» Your assignment:
Transcribe the whole listing exactly; the images stay out.
==*==
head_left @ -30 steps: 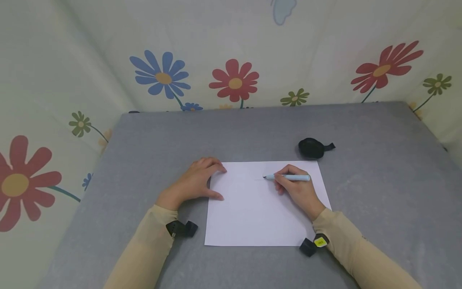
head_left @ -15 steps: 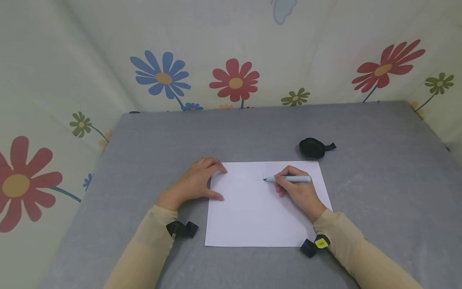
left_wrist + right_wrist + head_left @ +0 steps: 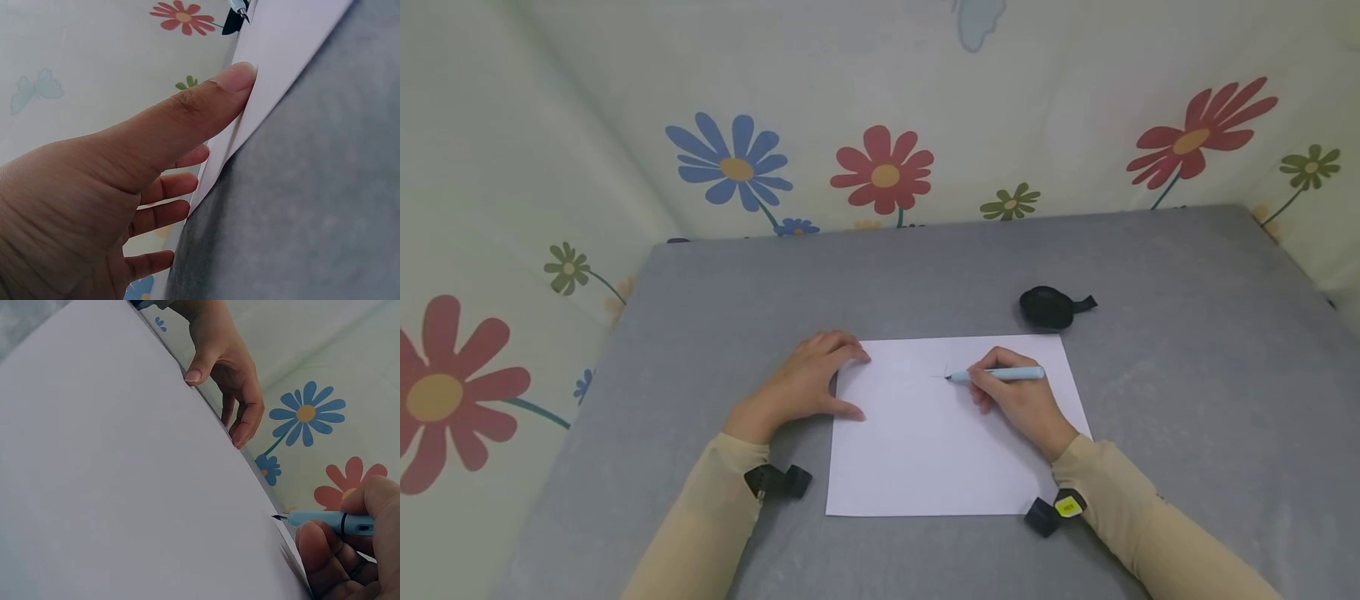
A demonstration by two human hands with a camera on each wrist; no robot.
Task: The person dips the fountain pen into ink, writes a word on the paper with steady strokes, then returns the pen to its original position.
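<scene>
A white sheet of paper point(image 3: 910, 467) lies on the grey table. My right hand point(image 3: 1018, 400) pinches a light blue fountain pen point(image 3: 1011, 373) between thumb and fingers, over the upper right part of the sheet. Its dark nib point(image 3: 279, 517) points left in the head view, at or very near some thin faint lines point(image 3: 938, 376). With fingers spread, my left hand point(image 3: 805, 379) rests at the sheet's left edge. The left thumb point(image 3: 231, 81) lies on the paper in the left wrist view.
Just beyond the sheet's upper right corner sits a black round object with a short strap point(image 3: 1048, 308). Each sleeve carries a small black wrist camera, left camera point(image 3: 778, 481) and right camera point(image 3: 1052, 511). A flower-printed curtain point(image 3: 1075, 100) stands behind the table.
A short upright stroke has appeared by the faint horizontal line, and the pen tip has shifted slightly downward. My left hand keeps its place on the paper. The head view has tilted a little.
</scene>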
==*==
» Expected answer:
head_left @ -30 steps: 
head_left @ -15 steps: 
left_wrist + right_wrist + head_left @ +0 steps: 
A demonstration by two human hands with a camera on each wrist; no robot.
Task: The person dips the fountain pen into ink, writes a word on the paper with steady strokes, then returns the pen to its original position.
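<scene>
A white sheet of paper point(image 3: 910, 467) lies on the grey table. My right hand point(image 3: 1018, 400) pinches a light blue fountain pen point(image 3: 1011, 373) between thumb and fingers, over the upper right part of the sheet. Its dark nib point(image 3: 279, 517) points left in the head view, at or very near some thin faint lines point(image 3: 938, 376). With fingers spread, my left hand point(image 3: 805, 379) rests at the sheet's left edge. The left thumb point(image 3: 231, 81) lies on the paper in the left wrist view.
Just beyond the sheet's upper right corner sits a black round object with a short strap point(image 3: 1048, 308). Each sleeve carries a small black wrist camera, left camera point(image 3: 778, 481) and right camera point(image 3: 1052, 511). A flower-printed curtain point(image 3: 1075, 100) stands behind the table.
A short upright stroke has appeared by the faint horizontal line, and the pen tip has shifted slightly downward. My left hand keeps its place on the paper. The head view has tilted a little.
</scene>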

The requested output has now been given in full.